GUSTAVO A. GELPÍ, District Judge.

Juan Carlos Perez-Garcia (“Plaintiff’) filed the present action against Puerto Rico Ports Authority (“PRPA”), Caribbean Airport Facilities, Inc. (“CAF”), and their respective insurance companies,1 for damages sustained when a golf cart fell from the second level at the San Juan International Airport (“SJU Airport”). {See Docket No. 388). Plaintiff was being transported to Kingfisher Air Services’ (“KF”) hangar facility at the SJU Airport on May 2, 2006, when the golf cart fell from a vertical reciprocating conveyor (“VRC”) on the second floor to the first floor. After Plaintiff filed his complaint, CAF filed a third-party complaint against KF, KF’s insurance company Antilles Insurance Company (“Antilles”), Club Car LLC (“Club Car”) and Bayamon Golf Cars (“Bayamon Golf’) seeking contribution and/or indemnity from these defendants in the event CAF Defendants were found liable in the original action.

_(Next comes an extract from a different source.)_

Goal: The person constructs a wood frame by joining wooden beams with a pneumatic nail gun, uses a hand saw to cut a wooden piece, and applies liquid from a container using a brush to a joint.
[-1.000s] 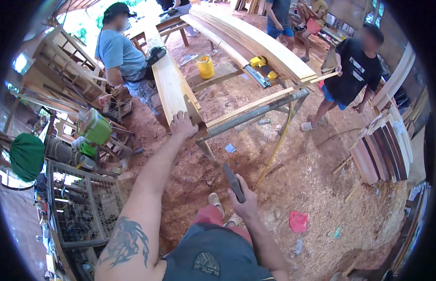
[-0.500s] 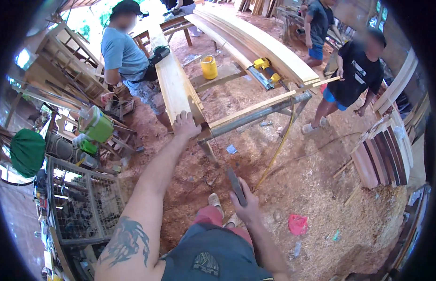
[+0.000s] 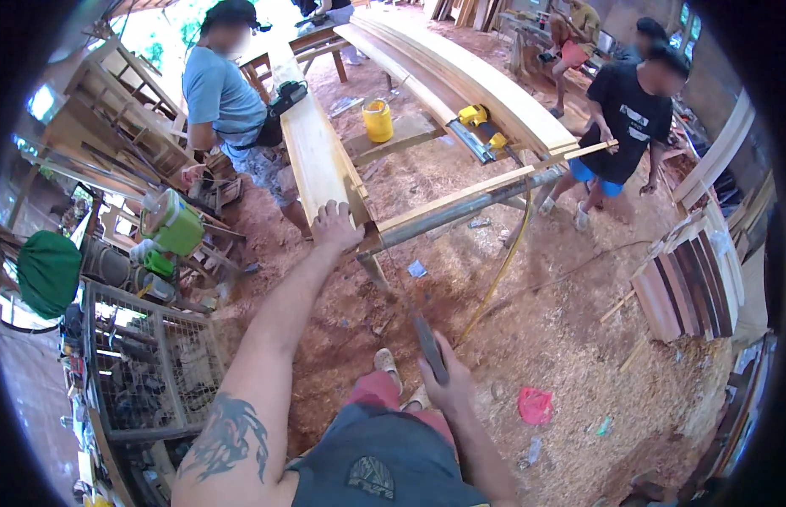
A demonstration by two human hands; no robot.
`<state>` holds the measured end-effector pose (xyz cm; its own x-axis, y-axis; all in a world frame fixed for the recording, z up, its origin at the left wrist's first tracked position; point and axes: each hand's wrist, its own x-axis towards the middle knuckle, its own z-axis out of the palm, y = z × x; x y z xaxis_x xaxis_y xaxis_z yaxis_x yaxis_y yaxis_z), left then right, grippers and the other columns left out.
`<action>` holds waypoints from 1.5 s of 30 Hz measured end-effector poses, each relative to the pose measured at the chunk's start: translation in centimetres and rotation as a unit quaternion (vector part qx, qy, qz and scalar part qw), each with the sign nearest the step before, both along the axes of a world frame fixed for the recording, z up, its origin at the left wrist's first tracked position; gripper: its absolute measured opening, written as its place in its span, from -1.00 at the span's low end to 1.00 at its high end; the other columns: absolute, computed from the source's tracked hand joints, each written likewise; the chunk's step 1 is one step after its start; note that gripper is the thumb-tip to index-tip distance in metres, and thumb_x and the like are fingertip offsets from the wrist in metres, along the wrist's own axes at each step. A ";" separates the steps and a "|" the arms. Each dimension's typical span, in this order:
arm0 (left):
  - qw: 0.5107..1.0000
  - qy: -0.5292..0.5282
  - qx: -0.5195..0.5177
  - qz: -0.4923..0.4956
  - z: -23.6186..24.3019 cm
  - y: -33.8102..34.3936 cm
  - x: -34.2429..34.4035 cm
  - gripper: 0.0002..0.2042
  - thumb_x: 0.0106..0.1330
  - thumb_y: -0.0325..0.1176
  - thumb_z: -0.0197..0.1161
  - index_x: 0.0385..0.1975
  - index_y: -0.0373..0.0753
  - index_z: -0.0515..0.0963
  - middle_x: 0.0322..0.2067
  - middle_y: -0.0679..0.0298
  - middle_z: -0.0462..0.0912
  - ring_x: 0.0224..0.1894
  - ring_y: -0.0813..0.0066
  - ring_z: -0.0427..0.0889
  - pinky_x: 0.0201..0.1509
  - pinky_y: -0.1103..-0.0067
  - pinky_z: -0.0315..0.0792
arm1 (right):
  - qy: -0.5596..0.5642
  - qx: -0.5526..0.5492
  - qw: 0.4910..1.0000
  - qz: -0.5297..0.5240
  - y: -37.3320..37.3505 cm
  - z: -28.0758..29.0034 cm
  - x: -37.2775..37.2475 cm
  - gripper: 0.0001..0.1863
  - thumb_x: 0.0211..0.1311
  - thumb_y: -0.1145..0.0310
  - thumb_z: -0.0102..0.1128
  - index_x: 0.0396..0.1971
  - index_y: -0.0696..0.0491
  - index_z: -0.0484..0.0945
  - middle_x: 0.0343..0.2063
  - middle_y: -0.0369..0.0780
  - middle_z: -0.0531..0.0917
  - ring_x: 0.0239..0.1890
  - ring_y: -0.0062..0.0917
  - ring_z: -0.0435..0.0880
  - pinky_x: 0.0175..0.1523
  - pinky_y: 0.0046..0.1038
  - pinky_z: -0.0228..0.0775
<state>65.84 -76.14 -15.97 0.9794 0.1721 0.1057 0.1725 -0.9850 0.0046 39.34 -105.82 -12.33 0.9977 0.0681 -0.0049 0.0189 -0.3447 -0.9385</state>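
Note:
My left hand (image 3: 338,226) lies with fingers spread on the near end of a long pale board (image 3: 315,156), pressing on its top. In my right hand (image 3: 451,378) is a long, straight dark handle (image 3: 430,345), apparently that of a hand saw. Its thin front part is blurred and points up toward the board's near end; whether it touches the wood I cannot tell. A shorter wood piece (image 3: 356,203) sits against the board's right side. Farther along the board stands a dark power tool (image 3: 288,97), close to a co-worker in a light blue shirt (image 3: 222,97).
A metal-framed stand (image 3: 469,211) carries long curved planks (image 3: 460,72) and a yellow nail gun (image 3: 477,127). A yellow bucket (image 3: 378,122) stands behind. A person in black (image 3: 627,118) holds a thin strip's end. A yellow hose (image 3: 507,266) hangs down; wood shavings cover the floor.
My right hand and the dark handle have shifted slightly down and right. The person in black has turned and stepped left; another person behind shows differently. My left hand stays on the board.

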 end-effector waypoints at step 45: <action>0.999 0.046 -0.007 0.011 1.6 -0.5 -0.7 -0.29 0.18 0.24 0.17 0.17 -0.21 0.38 0.17 0.11 0.34 0.29 0.11 0.28 0.32 0.21 0.27 | -0.037 -0.042 0.998 0.009 -5.4 -2.4 -8.9 -0.33 0.15 0.33 0.34 0.29 0.09 0.35 -0.19 -0.02 0.70 -0.16 -0.23 0.75 -0.11 -0.31 0.58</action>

The present matter involves four motions in limine filed by Club Car. The first motion seeks to exclude reference to or discussion of Club Car’s Precedent model golf car (“Precedent”), particularly a Consumer Product Safety Commission recall notice (Docket No. 611). CAF opposed the motion (Docket No. 672), PRPA and KF joined that opposition (Docket Nos. 688 & 695). KF additionally filed a separate opposition (Docket No. 686). The second motion seeks to exclude all discussion of Precedent model golf cars (Docket No. 614). CAF opposed the motion (Docket No. 672), PRPA and KF joined that opposition (Docket Nos. 688 & 695). KF again filed a separate motion in opposition (Docket No. 689). The third motion seeks to exclude all evidence regarding the power drive system featuring regenerative braking in Precedent (Docket No. 645). CAF opposed said motion (Docket No. 672), PRPA and KF joined that opposition (Docket Nos. 688 & 695). In the fourth motion Club Car seeks to exclude still photographs taken from its safety video (Docket No. 650). CAF opposed the motion (Docket No. 672), PRPA and KF joined that opposition (Docket Nos. 688 & 695). For the following reasons, the court GRANTS in part and DENIES in part Club' Car’s motion to exclude the Consumer Product Safety Commission report regarding the Precedent model golf cars (Docket No. 611), DENIES Club Car’s motion to exclude evidence of the Precedent models acceleration and braking systems (Docket No. 614), DENIES Club Car’s motion to exclude power drive system featuring regenerative braking (Docket No. 645) and DENIES Club Car’s motion to exclude the still photographs of Club Car’s safety video (Docket No. 650).

I. Legal Standard

Rule 402 of the Federal Rules of Evidence states, “[rjelevant evidence is admissible unless any of the following provides otherwise: the United States Constitution, a federal statute, these rules; or other rules prescribed by the Supreme Court. [64]*64Irrelevant evidence is not admissible.” Fed.R.Evid. 402. The test for relevant evidence is that, “(a) it has any tendency to make a fact more or less probable than it would be without the evidence; and (b) the fact is of consequence in determining the action.” Fed.R.Evid. 401. Relevant evidence may be inadmissible because its probative value is outweighed by its unfair prejudicial value, confuses the issues or misleads the jury. See Fed.R.Evid. 403. In conducting a Rule 403 analysis for being unfairly prejudicial, the court only seeks to avoid unfair prejudice, because all evidence is designed to be prejudicial in some capacity. See U.S. v. Varoudakis, 233 F.3d 113, 122 (1st Cir.2000).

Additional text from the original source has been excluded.